Data shown:
%%

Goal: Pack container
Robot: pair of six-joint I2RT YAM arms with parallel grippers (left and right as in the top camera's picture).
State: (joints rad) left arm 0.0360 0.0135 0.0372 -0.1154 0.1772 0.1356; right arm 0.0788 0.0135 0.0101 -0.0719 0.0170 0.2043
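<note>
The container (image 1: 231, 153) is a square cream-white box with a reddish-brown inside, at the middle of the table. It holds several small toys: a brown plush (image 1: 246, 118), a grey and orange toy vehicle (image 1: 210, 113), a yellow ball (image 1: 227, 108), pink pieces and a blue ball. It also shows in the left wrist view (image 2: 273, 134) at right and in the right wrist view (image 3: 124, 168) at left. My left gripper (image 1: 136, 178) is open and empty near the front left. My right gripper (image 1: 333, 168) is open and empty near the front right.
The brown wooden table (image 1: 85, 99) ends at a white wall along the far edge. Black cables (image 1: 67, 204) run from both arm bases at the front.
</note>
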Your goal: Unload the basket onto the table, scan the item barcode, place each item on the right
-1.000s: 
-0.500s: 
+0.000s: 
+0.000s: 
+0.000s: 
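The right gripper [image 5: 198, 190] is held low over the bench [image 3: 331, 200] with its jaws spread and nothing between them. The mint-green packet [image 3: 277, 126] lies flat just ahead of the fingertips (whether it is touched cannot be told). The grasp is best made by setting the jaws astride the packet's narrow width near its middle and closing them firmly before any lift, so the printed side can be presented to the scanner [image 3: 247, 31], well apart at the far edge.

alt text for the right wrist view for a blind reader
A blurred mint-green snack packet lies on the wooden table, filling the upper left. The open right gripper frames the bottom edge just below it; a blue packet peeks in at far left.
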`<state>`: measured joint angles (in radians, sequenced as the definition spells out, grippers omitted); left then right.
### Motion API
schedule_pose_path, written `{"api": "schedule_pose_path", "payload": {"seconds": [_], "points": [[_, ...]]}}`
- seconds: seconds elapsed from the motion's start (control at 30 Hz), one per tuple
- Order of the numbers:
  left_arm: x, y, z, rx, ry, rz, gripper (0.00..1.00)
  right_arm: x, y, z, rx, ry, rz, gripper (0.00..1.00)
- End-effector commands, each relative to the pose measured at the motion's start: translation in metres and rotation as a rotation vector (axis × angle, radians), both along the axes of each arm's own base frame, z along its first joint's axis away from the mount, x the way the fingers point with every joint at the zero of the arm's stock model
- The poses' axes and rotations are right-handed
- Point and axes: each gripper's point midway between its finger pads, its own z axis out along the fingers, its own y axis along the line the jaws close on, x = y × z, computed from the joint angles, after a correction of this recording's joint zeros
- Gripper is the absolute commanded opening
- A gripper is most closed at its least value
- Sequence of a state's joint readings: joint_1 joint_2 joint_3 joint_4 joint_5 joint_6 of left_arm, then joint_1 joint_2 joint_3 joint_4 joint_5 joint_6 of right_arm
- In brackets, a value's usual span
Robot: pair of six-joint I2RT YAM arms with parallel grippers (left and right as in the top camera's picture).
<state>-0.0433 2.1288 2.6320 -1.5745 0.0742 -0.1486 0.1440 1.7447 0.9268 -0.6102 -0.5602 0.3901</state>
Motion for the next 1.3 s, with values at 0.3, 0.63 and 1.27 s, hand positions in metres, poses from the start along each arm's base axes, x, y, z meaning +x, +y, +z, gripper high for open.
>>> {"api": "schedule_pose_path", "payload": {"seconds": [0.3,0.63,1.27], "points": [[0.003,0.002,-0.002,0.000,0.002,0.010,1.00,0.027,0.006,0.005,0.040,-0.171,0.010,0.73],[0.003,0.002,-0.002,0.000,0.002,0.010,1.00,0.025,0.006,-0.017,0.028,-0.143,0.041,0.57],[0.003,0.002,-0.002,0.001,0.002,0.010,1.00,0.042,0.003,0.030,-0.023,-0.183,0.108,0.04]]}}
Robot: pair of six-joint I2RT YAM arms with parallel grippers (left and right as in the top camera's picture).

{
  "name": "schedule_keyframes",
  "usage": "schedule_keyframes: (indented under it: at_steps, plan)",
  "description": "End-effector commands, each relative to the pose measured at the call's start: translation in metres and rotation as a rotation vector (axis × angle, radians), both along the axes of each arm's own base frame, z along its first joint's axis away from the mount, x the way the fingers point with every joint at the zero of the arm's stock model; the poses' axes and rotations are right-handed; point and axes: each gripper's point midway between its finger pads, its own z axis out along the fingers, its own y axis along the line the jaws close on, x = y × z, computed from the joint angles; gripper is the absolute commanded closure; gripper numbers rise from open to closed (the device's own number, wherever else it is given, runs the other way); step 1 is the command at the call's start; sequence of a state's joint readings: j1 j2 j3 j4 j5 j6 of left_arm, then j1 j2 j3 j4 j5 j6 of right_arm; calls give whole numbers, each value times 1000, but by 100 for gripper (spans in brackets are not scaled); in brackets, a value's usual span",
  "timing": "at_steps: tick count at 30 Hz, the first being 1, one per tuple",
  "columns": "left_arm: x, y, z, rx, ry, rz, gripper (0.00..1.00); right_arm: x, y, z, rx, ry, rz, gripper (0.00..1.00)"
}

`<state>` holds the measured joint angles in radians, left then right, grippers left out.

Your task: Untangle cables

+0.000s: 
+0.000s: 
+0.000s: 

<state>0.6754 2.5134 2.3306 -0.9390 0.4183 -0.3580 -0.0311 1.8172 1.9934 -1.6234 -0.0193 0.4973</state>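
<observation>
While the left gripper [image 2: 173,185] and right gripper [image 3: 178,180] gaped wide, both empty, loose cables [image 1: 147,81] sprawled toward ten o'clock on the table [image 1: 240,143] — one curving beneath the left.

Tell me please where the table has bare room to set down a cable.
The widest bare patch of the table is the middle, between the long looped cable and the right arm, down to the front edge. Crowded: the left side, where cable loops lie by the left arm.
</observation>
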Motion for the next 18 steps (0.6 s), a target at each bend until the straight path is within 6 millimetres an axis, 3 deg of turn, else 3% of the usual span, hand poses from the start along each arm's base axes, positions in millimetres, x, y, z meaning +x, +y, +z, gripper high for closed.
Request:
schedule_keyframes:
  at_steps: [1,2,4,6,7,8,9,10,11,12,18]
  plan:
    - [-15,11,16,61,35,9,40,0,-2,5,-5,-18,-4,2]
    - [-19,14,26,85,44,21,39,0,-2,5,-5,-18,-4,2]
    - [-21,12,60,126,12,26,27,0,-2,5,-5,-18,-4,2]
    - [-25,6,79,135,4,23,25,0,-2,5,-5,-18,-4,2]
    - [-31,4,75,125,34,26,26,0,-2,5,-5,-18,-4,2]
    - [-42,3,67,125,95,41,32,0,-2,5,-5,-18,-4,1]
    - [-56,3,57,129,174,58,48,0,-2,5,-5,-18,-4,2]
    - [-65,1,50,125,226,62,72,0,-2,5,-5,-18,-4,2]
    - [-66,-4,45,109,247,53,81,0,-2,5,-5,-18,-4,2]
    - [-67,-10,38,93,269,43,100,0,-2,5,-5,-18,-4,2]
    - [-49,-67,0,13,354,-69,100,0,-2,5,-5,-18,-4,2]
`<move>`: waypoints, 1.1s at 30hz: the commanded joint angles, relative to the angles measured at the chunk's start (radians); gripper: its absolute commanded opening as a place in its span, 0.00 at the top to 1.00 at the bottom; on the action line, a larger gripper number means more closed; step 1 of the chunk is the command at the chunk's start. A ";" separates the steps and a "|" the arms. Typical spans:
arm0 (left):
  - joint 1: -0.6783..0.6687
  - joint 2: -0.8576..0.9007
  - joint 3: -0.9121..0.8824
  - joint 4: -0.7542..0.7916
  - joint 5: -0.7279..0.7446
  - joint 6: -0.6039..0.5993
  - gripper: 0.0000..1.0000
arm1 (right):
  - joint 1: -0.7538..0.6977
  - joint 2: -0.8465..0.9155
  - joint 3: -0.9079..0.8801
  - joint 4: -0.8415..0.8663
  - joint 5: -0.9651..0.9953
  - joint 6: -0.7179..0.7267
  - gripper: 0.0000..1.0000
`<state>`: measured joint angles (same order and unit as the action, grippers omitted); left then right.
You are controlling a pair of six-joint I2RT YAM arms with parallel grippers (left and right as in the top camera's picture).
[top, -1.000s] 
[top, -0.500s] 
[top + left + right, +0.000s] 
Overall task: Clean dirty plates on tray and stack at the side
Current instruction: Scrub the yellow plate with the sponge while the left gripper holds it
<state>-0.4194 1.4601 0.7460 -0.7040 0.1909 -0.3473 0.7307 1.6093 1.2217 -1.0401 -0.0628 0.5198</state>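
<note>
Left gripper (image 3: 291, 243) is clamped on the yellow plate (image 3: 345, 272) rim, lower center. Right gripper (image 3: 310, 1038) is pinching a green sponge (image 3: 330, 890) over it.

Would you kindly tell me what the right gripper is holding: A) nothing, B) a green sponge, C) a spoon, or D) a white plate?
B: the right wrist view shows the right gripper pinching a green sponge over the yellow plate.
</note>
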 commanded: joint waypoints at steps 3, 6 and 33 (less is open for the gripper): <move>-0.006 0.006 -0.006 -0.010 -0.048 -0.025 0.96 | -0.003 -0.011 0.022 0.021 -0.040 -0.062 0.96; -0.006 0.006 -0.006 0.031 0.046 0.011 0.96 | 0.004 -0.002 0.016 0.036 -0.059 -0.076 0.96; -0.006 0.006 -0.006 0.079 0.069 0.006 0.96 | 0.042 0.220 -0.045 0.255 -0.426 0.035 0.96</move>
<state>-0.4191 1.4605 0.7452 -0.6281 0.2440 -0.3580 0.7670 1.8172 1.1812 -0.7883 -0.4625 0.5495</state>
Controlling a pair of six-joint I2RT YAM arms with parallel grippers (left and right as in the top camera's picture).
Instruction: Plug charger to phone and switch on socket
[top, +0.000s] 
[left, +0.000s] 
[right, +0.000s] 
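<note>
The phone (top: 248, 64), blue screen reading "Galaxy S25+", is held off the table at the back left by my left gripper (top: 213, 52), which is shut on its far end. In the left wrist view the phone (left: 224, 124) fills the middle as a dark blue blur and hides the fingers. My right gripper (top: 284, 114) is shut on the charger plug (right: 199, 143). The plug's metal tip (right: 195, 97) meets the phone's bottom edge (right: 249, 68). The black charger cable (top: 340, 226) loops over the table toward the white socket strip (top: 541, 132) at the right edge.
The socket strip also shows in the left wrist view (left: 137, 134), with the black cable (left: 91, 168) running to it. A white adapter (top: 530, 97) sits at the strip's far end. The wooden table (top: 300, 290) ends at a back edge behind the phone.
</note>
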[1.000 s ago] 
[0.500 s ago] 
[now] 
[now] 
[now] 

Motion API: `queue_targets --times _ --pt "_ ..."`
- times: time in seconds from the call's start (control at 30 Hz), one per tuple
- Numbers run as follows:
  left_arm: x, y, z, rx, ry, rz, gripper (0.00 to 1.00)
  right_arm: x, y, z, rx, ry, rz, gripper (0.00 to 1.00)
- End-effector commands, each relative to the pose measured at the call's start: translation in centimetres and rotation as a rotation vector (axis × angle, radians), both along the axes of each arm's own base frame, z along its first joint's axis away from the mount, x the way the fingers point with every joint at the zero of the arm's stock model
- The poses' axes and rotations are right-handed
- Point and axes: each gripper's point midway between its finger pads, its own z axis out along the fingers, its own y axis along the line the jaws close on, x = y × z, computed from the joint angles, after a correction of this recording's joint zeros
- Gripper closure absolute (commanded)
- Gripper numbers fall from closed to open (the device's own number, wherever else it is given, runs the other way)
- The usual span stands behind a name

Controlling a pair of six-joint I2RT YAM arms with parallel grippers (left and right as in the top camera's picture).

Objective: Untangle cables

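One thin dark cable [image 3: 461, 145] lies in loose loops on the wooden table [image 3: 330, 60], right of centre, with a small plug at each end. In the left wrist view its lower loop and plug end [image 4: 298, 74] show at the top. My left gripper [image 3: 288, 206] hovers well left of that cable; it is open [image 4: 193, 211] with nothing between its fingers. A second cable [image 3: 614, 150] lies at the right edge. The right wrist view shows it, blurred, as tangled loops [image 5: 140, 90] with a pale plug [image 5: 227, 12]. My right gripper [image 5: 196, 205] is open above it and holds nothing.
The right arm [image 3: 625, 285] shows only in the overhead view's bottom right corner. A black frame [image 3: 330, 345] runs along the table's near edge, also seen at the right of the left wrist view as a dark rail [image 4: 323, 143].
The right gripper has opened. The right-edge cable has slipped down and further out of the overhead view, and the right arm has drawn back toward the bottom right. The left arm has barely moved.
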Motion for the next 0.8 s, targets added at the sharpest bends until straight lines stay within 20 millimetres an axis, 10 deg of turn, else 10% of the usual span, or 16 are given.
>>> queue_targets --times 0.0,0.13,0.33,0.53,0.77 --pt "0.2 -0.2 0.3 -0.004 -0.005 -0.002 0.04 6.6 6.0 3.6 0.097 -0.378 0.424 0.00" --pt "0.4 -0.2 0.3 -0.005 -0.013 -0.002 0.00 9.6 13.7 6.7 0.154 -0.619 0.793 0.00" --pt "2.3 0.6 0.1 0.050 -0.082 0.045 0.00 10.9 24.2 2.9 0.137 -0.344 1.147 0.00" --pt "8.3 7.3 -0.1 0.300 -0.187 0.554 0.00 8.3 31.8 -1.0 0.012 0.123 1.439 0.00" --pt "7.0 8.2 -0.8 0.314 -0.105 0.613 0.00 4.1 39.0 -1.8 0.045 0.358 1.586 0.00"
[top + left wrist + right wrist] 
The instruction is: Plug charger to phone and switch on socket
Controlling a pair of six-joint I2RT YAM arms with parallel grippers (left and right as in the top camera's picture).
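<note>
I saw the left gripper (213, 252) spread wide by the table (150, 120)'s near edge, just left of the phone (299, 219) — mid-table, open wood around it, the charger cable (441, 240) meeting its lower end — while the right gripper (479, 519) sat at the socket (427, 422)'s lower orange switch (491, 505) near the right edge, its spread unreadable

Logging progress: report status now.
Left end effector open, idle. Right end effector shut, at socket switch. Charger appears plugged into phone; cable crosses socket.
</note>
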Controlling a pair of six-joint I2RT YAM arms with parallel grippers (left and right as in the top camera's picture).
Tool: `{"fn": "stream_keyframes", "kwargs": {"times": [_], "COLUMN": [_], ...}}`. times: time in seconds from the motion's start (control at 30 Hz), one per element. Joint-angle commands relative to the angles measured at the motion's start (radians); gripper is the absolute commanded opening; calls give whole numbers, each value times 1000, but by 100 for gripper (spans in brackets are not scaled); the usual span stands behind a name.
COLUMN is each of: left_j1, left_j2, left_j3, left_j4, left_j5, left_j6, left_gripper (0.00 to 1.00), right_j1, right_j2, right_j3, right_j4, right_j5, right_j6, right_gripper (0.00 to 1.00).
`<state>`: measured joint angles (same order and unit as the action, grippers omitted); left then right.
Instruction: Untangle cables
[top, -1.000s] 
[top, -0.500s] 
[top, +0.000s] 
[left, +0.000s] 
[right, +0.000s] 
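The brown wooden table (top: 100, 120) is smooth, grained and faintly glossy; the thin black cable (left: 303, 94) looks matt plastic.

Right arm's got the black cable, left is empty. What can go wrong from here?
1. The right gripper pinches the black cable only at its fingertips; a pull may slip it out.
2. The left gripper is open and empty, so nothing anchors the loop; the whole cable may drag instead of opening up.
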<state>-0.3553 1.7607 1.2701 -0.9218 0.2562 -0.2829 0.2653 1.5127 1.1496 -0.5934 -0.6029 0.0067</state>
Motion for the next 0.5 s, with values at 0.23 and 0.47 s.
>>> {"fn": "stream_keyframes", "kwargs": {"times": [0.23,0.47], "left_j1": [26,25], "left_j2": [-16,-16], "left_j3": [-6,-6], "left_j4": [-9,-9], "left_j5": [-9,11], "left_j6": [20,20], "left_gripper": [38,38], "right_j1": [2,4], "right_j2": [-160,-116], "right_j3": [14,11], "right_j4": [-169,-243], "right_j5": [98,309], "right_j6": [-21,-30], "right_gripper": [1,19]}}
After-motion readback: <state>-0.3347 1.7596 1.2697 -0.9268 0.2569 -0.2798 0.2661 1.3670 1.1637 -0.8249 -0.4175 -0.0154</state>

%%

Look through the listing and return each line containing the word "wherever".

Exercise result:
  "description": "End-effector commands, each relative to the pose measured at the call's start: translation in metres and rotation as a rotation vector (axis × angle, radians), both along the axes of each arm's own base frame, z along its first joint's axis away from the mount, x the way the fingers point with every joint at the zero of the arm's stock model; the poses' axes and rotations are right-handed; point and axes: each gripper's point midway between its finger pads, its own z axis out along the fingers, its own y axis along the line the jaws close on, x = y × z, computed from the joint angles; gripper is the absolute commanded closure; gripper numbers rise from open to closed (the device's own number, wherever else it is given, runs the other way); step 1 is the command at the call's start; sequence of a state's joint readings: j1 j2 j3 j4 j5 j6 of left_arm, then j1 j2 j3 j4 j5 j6 of right_arm; calls give whole numbers, each value times 1000, but by 100 for gripper (spans in brackets are not scaled); in brackets, a value's usual span",
- Gripper numbers fall from closed to open (the device's own number, wherever else it is given, runs the other way)

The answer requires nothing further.